The Hall of Fame coach is sitting at his desk. Behind him are reminders of the legendary program that’s been built under his watch – a row of NCAA championship trophies whose gold detailing glistens like a summertime sun. Each trophy is adorned with a basketball net – the kind that’s cut down from the rim following a big-game conquest.
The coach looks at a computer screen. He then draws a circle around some players to illustrate his point.
“This is where they think the action is. They’re not paying attention to what’s happening to the other side of the floor,” notes the coach.
Is the coach addressing a play for the benefit of his players? No. His breakdown stems from a campaign Cox Communications created with the University of Connecticut athletic department to benefit the at-home audience.
It’s an incredible gift for UConn women’s basketball fans – a digital series that goes behind the scenes and takes you inside the mind of the coach who’s been at the helm for 11 national titles. The program is titled “X’s and O’s with Geno Auriemma.” In a nutshell, it’s a game highlight recap series that’s dedicated to Auriemma analyzing a well-run set play, good defense, good positioning, good passing, etc.
“It’s content that will speak to the fans of the university and to this particular team,” said Learfield Social Content Specialist Tim Watson. “To connect the audience with a legendary coach like Geno in a way that fans might not see on a day-to-day basis … it’s a level of access that’s special.”
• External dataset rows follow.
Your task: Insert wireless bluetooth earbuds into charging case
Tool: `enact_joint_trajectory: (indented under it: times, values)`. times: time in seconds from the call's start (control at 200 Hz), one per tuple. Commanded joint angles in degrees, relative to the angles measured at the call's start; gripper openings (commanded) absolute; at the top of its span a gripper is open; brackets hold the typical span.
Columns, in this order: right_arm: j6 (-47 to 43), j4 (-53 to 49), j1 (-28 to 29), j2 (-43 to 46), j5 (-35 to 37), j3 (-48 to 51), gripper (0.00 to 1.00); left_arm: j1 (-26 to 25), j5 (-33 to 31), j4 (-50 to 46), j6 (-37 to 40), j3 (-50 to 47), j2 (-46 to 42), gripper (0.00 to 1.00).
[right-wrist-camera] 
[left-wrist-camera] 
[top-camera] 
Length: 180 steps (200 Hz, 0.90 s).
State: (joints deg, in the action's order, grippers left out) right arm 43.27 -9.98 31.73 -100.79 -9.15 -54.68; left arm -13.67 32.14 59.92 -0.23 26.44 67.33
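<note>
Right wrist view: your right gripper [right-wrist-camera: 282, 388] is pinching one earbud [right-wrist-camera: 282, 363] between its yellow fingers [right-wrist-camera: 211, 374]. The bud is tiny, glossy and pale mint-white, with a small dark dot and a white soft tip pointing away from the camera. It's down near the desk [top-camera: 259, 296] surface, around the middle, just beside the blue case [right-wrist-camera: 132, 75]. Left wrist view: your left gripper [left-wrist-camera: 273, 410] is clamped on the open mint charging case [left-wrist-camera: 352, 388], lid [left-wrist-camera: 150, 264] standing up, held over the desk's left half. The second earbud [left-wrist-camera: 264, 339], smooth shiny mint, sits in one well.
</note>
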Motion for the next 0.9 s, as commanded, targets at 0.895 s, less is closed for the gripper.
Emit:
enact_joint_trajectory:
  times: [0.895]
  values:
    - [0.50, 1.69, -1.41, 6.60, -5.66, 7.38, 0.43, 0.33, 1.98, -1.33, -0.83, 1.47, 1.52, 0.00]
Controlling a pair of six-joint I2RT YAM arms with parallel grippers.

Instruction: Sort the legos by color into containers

“X’s and O’s with Geno Auriemma” is a five-part series – each episode runs approximately three minutes – that entails Auriemma breaking down notable plays or moments on the court from a previous game.
“The idea is to try and get a back cut and a layup,” said Auriemma while revisiting a specific instance from UConn’s season opener against Arkansas.
“Christyn runs a curl and we get a layup,” says Auriemma.
Per the head coach, the play that enabled Williams to score with relative ease is called “Wave.” Cuing up game footage from when Connecticut played South Florida on Nov. 21, Auriemma honed in on what developed at the free-throw line that translated into a made three-pointer along the right wing by Bueckers.
“Because both cutters ended up going with Christyn, that left Paige open for a jump shot,” notes Auriemma.
From shots of the coach being filmed in his office as he reacts to what he sees on the computer screen, to cutaways of game footage with the announcers providing commentary, to an opening theme that pays tribute to the myriad of special moments that have defined UConn women’s basketball as a premier brand in college athletics, “X’s and O’s with Geno Auriemma” offers up a potpourri of talking points that figures to appeal to hardcore and novice observers alike.
“It’s pulling back the curtain on a legendary franchise if you will … an inside look to what fans might not typically notice,” said Watson. “To look at plays through the lens of someone who’s been around basketball his whole life and been dedicated to the sport is certainly engaging.”
Needless to say, it’s an insider’s look that doesn’t see the light of day if the coach doesn’t sign off on taking UConn fans on an unprecedented ride of what he’s looking for at a particular moment.
“Having corporation of this magnitude is always tremendous. It’s always great to see major projects like this come to fruition,” said Watson.
🎥 Roll the tape
— UConn Women’s Basketball (@UConnWBB) January 11, 2022
From the conceptual stage to pre- and post-production, the genesis of “X’s and O’s with Geno Auriemma” dates back to this past fall. Once the green light was given, the next step was to budget time that worked around Auriemma’s schedule.
Based on the content that was ultimately extracted through the coach’s willingness to cooperate, “X’s and O’s with Geno Auriemma” offers up an entry into the mind of a household name in coaching.
“It’s a product everyone will enjoy getting value out of … from the university, to the sponsors, to the fans who would be potentially consuming this content,” said Watson.